There is no way that Joseph would have chosen the evil was done to him. And yet, he wouldn’t undo it if he could. All that time in the pit, all that time in slavery, all that time in prison formed and shaped Joseph into someone who deeply valued the plans and purposes of God vastly more than his own plans and preferences. He was becoming a truer and clearer reflection of what God is like.

One of my very favorite pastors was Tim Keller. This is an observation that he made.

The pattern of saviors and the pattern of deliverers in the Bible is that the very people the deliverer is sent to is not only rejected but saved through the rejection. –Tim Keller

Who does that sound like? Who does that point us toward? May we see the truth, goodness, and beauty of Jesus. And, may we become more like him. I don’t’ think I’m being extreme; I don’t think I’m exaggerating when I say there is war raging for your soul and mine. There is a war raging for the soul of the church in America. Either we are going to look like Jesus and become more like him or we are going to look like the world and become more like the serpent.

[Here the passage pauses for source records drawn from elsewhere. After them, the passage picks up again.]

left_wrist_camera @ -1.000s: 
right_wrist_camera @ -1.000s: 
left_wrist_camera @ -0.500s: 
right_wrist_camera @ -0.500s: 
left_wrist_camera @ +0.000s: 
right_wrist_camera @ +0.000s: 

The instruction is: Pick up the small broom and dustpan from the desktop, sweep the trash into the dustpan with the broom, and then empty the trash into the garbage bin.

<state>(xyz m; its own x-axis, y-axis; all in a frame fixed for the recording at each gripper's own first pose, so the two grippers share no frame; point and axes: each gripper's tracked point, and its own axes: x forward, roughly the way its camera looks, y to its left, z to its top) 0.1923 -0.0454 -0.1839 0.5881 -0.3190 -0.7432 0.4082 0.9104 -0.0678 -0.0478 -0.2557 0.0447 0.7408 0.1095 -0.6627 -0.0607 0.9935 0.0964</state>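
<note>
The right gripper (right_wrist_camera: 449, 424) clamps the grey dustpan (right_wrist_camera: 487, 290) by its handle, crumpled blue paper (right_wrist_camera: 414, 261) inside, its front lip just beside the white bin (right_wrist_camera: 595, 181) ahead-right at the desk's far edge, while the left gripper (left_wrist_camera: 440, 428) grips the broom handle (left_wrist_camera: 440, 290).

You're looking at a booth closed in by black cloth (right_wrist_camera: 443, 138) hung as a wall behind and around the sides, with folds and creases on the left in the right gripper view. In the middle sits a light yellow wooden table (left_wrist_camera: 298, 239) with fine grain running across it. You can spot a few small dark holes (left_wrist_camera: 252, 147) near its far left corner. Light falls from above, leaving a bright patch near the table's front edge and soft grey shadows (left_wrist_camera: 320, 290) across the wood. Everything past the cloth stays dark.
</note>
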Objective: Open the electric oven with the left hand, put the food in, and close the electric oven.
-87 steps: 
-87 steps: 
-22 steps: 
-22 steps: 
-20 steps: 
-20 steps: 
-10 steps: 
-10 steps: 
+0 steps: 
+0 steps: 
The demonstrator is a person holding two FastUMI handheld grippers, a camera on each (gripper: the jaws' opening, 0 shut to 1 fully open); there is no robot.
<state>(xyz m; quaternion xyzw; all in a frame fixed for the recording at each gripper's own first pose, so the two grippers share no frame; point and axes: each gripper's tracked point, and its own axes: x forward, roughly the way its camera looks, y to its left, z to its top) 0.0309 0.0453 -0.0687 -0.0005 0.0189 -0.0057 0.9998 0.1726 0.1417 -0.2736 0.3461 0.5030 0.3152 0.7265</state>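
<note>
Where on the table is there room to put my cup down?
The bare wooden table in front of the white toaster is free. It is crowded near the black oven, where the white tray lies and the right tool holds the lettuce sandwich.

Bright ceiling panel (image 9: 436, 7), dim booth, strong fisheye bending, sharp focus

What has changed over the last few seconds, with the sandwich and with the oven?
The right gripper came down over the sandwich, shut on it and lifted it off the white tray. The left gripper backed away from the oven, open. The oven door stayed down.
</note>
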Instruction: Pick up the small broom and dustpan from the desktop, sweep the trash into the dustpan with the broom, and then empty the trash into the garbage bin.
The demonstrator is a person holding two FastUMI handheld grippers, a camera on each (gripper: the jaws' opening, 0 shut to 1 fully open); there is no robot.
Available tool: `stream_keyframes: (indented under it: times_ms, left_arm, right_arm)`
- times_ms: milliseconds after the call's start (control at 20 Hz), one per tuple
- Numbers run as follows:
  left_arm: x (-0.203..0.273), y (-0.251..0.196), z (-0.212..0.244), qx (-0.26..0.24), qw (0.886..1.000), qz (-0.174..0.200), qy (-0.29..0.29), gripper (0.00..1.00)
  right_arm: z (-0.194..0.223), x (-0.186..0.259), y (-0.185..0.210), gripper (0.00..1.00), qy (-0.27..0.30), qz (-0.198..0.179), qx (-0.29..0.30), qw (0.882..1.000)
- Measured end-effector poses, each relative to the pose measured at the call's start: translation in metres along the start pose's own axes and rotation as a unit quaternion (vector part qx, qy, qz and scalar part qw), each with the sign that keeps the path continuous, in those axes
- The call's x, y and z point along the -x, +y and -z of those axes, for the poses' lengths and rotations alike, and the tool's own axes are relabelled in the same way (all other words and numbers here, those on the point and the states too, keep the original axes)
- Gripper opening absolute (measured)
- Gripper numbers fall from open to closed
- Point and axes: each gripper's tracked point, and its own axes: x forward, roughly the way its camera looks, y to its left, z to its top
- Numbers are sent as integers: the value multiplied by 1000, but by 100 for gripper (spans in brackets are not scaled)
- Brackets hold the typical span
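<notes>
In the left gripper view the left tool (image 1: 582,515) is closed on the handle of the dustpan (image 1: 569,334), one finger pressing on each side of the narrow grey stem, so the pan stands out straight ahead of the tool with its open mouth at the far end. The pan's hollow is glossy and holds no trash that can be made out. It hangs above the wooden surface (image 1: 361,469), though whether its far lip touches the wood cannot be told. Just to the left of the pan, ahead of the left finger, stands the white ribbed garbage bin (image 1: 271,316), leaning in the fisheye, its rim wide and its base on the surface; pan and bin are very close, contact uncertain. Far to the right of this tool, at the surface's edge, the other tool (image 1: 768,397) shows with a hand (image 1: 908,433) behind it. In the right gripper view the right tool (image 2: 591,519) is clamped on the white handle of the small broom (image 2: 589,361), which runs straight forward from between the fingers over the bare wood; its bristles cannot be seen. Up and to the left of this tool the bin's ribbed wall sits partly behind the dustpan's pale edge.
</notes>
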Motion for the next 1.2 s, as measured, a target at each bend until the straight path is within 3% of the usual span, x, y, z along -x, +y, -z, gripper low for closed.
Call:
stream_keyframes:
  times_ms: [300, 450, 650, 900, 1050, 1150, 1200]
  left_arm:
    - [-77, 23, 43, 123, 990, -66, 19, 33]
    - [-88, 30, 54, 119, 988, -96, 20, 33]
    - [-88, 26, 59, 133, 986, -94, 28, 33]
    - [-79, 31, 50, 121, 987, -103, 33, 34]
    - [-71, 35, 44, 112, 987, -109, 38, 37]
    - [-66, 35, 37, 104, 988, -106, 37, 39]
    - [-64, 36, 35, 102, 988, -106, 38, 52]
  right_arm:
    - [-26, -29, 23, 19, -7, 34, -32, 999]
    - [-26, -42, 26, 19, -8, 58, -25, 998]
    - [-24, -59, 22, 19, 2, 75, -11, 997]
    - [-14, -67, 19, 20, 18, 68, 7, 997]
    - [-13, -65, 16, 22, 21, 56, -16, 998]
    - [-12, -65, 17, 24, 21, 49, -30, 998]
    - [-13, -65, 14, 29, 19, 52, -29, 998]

The way of the world is to battle wrongs and perceived injustices through force, through control, through imposing your view and your way on others.

  • That can be done with violence.
  • That can be done with legislation.
  • That can be done with political scheming.
  • That can be done with shaming.

I think you get the point. You’ve seen it. You’ve experienced it. God’s way is different. The cycle of wrongdoing, chaos, and injustices are broken through suffering. And it’s not making our enemies suffer, but voluntarily suffering on behalf of our enemies. Jesus breaks the curse and cycle of sin and chaos through sacrifice. And he has called us to be his ambassadors and to join him in that good purpose.

I want to ask you to write down one last thing.

We want to WIN the world, not BEAT the world.

Just a minute ago I said there is a war raging for your soul and mine. There is a war raging the for soul of the church in America. What do I mean? I think too many followers of Jesus have believed the lie that we want to win by beating the world. But that’s not what Jesus has called us to. He called us to join him in winning the world by dying to ourselves in the same way that he died for us.

LUKE 6:27-36 But to you who are listening I say: Love your enemies, do good to those who hate you, bless those who curse you, pray for those who mistreat you. If someone slaps you on one cheek, turn to them the other also. If someone takes your coat, do not withhold your shirt from them. Give to everyone who asks you, and if anyone takes what belongs to you, do not demand it back. Do to others as you would have them do to you. “If you love those who love you, what credit is that to you? Even sinners love those who love them. And if you do good to those who are good to you, what credit is that to you? Even sinners do that. And if you lend to those from whom you expect repayment, what credit is that to you? Even sinners lend to sinners, expecting to be repaid in full. But love your enemies, do good to them, and lend to them without expecting to get anything back. Then your reward will be great, and you will be children of the Most High, because he is kind to the ungrateful and wicked. Be merciful, just as your Father is merciful.”